Government contractors are concerned now, more than ever, with recruiting and motivating employees. Many government contractors are using equity-based incentives to motivate employees. Keeping these employees satisfied is your top priority, but also it is important to understand how that will affect your financial statements.
When you are considering the implementation of a share-based compensation plan in order to incentivize employees, there are two main categories of awards that contain several variations under them: Equity Awards and Liability Awards. The distinction between these two award categories is their classification on the balance sheet (equity section versus liability section).
The main differences in concluding how to account for these awards are as follows:
Equity Award (if all of the following are met):
- Company intends and has the ability to settle the award by issuing shares of stock
- The employee cannot have the ability to require the company to repurchase shares within six months of the date the restricted stock vested or the stock option was exercised
Liability Award (if any of the following are met):
- The company intends to settle the award in cash
- The employee can require the company to settle the award in cash; or
- The employee can require the company to repurchase the shares within six months of the date the restricted stock vested or the stock option was exercised
It is possible that equity awards can, subsequent to award, become a liability if a contingent cash settlement event becomes probable of occurring, or if the company shows a history of settling awards for cash.

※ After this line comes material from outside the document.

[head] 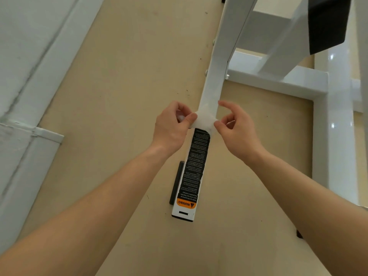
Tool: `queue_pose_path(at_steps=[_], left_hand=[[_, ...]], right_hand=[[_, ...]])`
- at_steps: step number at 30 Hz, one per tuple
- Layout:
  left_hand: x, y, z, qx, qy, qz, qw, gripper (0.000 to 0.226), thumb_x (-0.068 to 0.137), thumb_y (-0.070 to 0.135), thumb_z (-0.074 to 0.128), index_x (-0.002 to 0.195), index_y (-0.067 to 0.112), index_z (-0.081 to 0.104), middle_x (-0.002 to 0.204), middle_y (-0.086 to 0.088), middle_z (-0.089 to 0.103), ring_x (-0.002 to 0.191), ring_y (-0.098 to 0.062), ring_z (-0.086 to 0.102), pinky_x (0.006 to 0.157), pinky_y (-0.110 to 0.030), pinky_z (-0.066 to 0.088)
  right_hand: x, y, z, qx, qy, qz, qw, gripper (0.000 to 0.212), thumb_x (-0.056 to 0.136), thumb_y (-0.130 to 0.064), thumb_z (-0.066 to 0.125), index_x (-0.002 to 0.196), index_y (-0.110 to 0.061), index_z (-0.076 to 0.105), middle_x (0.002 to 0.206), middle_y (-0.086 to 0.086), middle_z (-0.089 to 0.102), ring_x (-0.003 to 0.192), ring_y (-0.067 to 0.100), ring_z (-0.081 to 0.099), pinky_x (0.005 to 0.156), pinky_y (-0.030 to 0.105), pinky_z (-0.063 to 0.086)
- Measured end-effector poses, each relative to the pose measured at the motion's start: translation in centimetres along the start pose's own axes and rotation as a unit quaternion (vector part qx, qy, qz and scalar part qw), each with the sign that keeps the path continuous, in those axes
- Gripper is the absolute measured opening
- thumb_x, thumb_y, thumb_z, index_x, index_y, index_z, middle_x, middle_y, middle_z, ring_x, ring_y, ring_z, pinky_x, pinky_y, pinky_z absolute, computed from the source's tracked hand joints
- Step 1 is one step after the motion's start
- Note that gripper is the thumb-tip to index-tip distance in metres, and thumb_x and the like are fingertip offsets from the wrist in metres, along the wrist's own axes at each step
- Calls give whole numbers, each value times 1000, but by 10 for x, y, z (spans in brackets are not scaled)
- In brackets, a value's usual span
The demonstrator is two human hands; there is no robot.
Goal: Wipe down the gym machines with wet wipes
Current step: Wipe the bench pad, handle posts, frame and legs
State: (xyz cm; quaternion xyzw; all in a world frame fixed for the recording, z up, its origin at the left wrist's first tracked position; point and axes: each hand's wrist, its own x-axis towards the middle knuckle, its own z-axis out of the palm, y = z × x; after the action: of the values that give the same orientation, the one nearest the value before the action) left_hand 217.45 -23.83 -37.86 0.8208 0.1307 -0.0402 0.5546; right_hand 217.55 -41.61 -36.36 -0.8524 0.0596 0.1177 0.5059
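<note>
We see a white wet wipe draped across a white steel bar of the gym machine, near the middle of the view. The bar runs over the beige floor from about 6 o'clock up toward 1 o'clock. The wipe lies on the bar's top face, touching the far end of a long black warning label whose orange band sits at the near end.

The left hand is at the wipe's 9 o'clock side. Its thumb presses the wipe's left end against curled fingers, and a bit of white shows inside the fist. The right hand is at the 3 o'clock side and pinches the wipe's right end between its thumb and a bent finger. Its index finger arches free just beside the bar. Both forearms are bare.

A black rubber foot juts from under the bar at 9 o'clock of the label. At 2 o'clock, more white frame tubing joins the bar, and a black pad sits above it. A pale wall fills the view from 9 to 11 o'clock.
</note>
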Motion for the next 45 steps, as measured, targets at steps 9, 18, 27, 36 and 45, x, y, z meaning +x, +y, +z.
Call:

Generally, compensation expense for an equity award is measured on the date of grant at fair value and is not subsequently adjusted to reflect any changes in stock price. Compensation expense for a liability award is based on the grant date fair value and then re-measured to fair value at the end of each financial reporting period (typically year-end).
Common types of equity awards include stock options, grants, and restricted stock. Common types of liability awards include stock appreciation rights and phantom stock, although it is the substantive terms of the award and not the form that determine classification.

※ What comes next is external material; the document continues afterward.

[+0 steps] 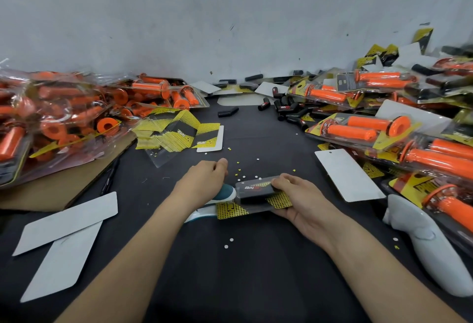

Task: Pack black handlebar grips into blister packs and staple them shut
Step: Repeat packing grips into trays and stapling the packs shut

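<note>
My right hand [304, 202] grips a clear blister pack [256, 199] with a yellow-and-black card and a black handlebar grip [256, 190] inside, low over the dark table. A teal and white stapler [217, 201] lies at the pack's left end, its jaw around the pack's edge. My left hand [204, 179] rests on top of the stapler with fingers curled. Loose black grips [284, 107] lie in a heap at the back centre.
Packs of orange grips are piled at the left [64, 123] and right [384, 128]. Yellow printed cards [179, 130] lie behind my hands. White backing cards lie at the front left [64, 240] and right [348, 174]. A white handheld device [430, 245] sits at the right edge.
</note>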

Subsequent blog entries will cover each of these types of awards in greater detail along with pros and cons of each and their effect on government contractors.
For more information, please contact Jeff Cook at 301.231.6200.
Leave a comment
You must be logged in to post a comment.
What We Are Writing
- A Marriage of Inconvenience: GSA Schedule Contracts & The Contractor Code of Business Ethics & Conduct Clause
- Emerging Small Businesses: To Grow Your Business, You Must Plan For Growth
- Government Contracting: Look Before You Leap!
- GSA Schedules – Strategies for Success
- New Employee vs. Independent Contractor Considerations
- Pay on Display – Understanding the Executive Compensation and Subcontractor Data Reporting Requirements & Ramifications
- The GSA Schedule: Your Ticket to the Federal Market (May 2010)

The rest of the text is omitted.